Ganz anders die Wim-Hof-Technik, die ich gelernt habe: die intensiven Atemzüge lassen meinen Körper kribbeln, es fühlt sich an, als ob ich in eine andere Sphäre eintauche. Das Hyperventilieren ist nicht nur angenehm. Aber ich fühlte mich danach wach, glücklich und gestärkt.
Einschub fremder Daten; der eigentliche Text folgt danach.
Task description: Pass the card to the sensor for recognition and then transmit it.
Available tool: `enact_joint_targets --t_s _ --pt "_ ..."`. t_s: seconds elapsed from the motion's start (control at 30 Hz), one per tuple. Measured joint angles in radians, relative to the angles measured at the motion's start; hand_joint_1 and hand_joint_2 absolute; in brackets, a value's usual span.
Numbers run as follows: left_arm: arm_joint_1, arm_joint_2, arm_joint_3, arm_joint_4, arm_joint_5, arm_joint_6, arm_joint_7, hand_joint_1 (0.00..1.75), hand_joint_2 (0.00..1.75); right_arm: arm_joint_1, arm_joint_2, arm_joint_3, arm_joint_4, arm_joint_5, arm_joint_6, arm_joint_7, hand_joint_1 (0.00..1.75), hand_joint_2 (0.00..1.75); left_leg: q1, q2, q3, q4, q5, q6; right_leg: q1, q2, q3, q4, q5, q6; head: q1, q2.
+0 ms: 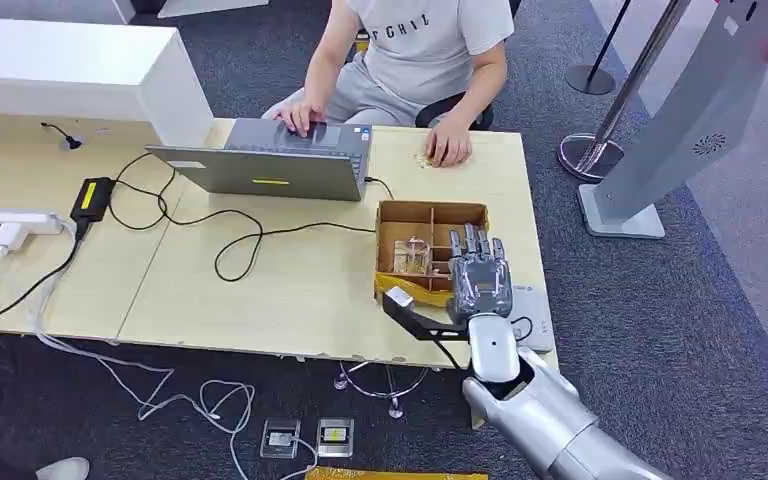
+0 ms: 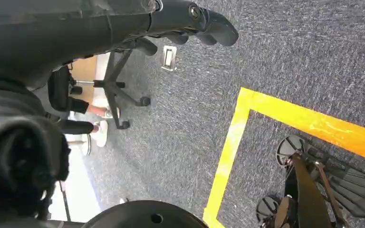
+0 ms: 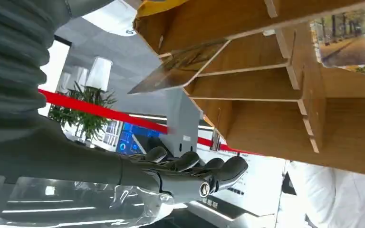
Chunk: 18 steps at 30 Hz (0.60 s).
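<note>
A card [image 3: 180, 66] leans tilted in a compartment of the divided wooden box [image 1: 405, 215], its upper edge resting against a partition; the right wrist view shows it as a thin, glossy sheet with rounded corners. In the head view something pale and glossy stands in a compartment on the box's near left side, though its detail is too small to make out there. The box sits on the table [image 1: 290, 290] close to the right edge, toward the near right corner.

The right hand [image 1: 478, 278] hovers above the near right part of the box, palm down, fingers stretched forward and slightly apart, holding nothing. In the right wrist view its dark fingers [image 3: 195, 164] lie side by side, clear of the card and the box walls. A flat white device [image 1: 532, 318] lies at the table's near right corner, just beside the box and partly under the hand.

The left hand [image 2: 171, 23] hangs low over the grey carpet [image 2: 290, 57], near yellow floor tape [image 2: 309, 123]; its dark fingers look loosely curled, and whether they close on anything cannot be told.

A laptop [image 1: 270, 160] stands at the far edge, with cables [image 1: 230, 240] trailing across the middle. A person [image 1: 410, 50] sits behind it, one hand on the keyboard, the other on the table.
</note>
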State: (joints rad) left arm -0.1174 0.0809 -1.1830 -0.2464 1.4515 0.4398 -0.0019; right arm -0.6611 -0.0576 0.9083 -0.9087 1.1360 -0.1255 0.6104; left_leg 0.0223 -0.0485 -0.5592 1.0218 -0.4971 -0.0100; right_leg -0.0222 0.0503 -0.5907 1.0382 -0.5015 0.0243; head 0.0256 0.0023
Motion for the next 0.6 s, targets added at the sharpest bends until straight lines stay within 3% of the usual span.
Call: enact_joint_targets --t_s 0.07,0.1,0.13,0.2,0.23,0.6 --pt "0.000 0.000 0.000 0.000 0.000 0.000 0.000 0.00 0.00 0.002 0.000 -0.006 0.006 0.000 0.001 0.000 1.06 1.75 0.000 0.000 0.000 0.000 0.000 0.000 0.000 0.000 0.000 0.000 0.000 0.000 0.000 0.000" --pt "0.000 0.000 0.000 0.000 0.000 0.001 0.001 0.00 0.00 0.003 0.000 -0.008 0.010 0.000 0.003 0.000 1.06 1.75 0.000 0.000 0.000 0.000 0.000 0.000 0.000 0.000 0.000 0.000 0.000 0.000 0.000 0.000" --pt "0.000 0.000 0.000 0.000 0.000 0.002 0.003 0.00 0.00 0.003 0.000 -0.008 0.013 0.001 0.005 -0.002 1.62 1.75 0.000 0.000 0.000 0.000 0.000 0.000 0.000 0.000 0.000 0.000 0.000 0.000 0.000 0.000" --pt "0.000 0.000 0.000 0.000 0.000 0.005 0.005 0.00 0.00 0.004 0.002 -0.008 0.018 0.004 0.008 -0.007 1.64 1.75 0.000 0.000 0.000 0.000 0.000 0.000 0.000 0.000 0.000 0.000 0.000 0.000 0.000 0.000" --pt "0.000 0.000 0.000 0.000 0.000 0.008 0.005 0.00 0.00 0.004 0.002 -0.009 0.020 0.005 0.009 -0.011 1.75 1.75 0.000 0.000 0.000 0.000 0.000 0.000 0.000 0.000 0.000 0.000 0.000 0.000 0.000 0.000" --pt "0.000 -0.001 -0.001 0.000 -0.016 0.014 0.011 0.00 0.00 0.004 0.019 -0.022 0.043 -0.021 -0.002 -0.036 1.75 1.75 0.000 0.000 0.000 0.000 0.000 0.000 0.000 0.001 0.000 0.000 0.000 0.000 0.000 0.000"
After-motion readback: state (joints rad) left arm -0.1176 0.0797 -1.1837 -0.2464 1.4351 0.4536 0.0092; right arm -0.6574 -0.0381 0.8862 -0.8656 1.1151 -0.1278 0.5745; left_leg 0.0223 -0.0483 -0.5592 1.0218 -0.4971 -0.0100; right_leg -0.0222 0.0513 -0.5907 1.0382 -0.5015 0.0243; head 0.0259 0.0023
Es ist, als ob der Körper lernt, mit Stress umzugehen.

Meine Entdeckung: Atemtechniken sind ein Schlüssel zu innerer Ruhe und Stärke.»

Hauptsache dranbleiben

Welche Atemübung wir schlussendlich machen, spiele keine so grosse Rolle, meint Elisabeth Balint. «Viel wichtiger ist, dass ich überhaupt mit der Atmung arbeite und eine für mich passende Technik finde, an welcher ich dranbleibe.» Um Übungen nachhaltig in den Alltag zu integrieren, helfen Ankerpunkte. «Zum Beispiel kann ich jeweils, wenn ich die Farbe Rot sehe oder auf den Bus warte, eine Atemübung machen», empfiehlt Balint.

Mit der Atmung haben wir ein Tool zur Hand, das immer und überall dabei ist. Unsere lebenswichtige Körperfunktion können wir willentlich steuern – das zu nutzen, lohnt sich allemal.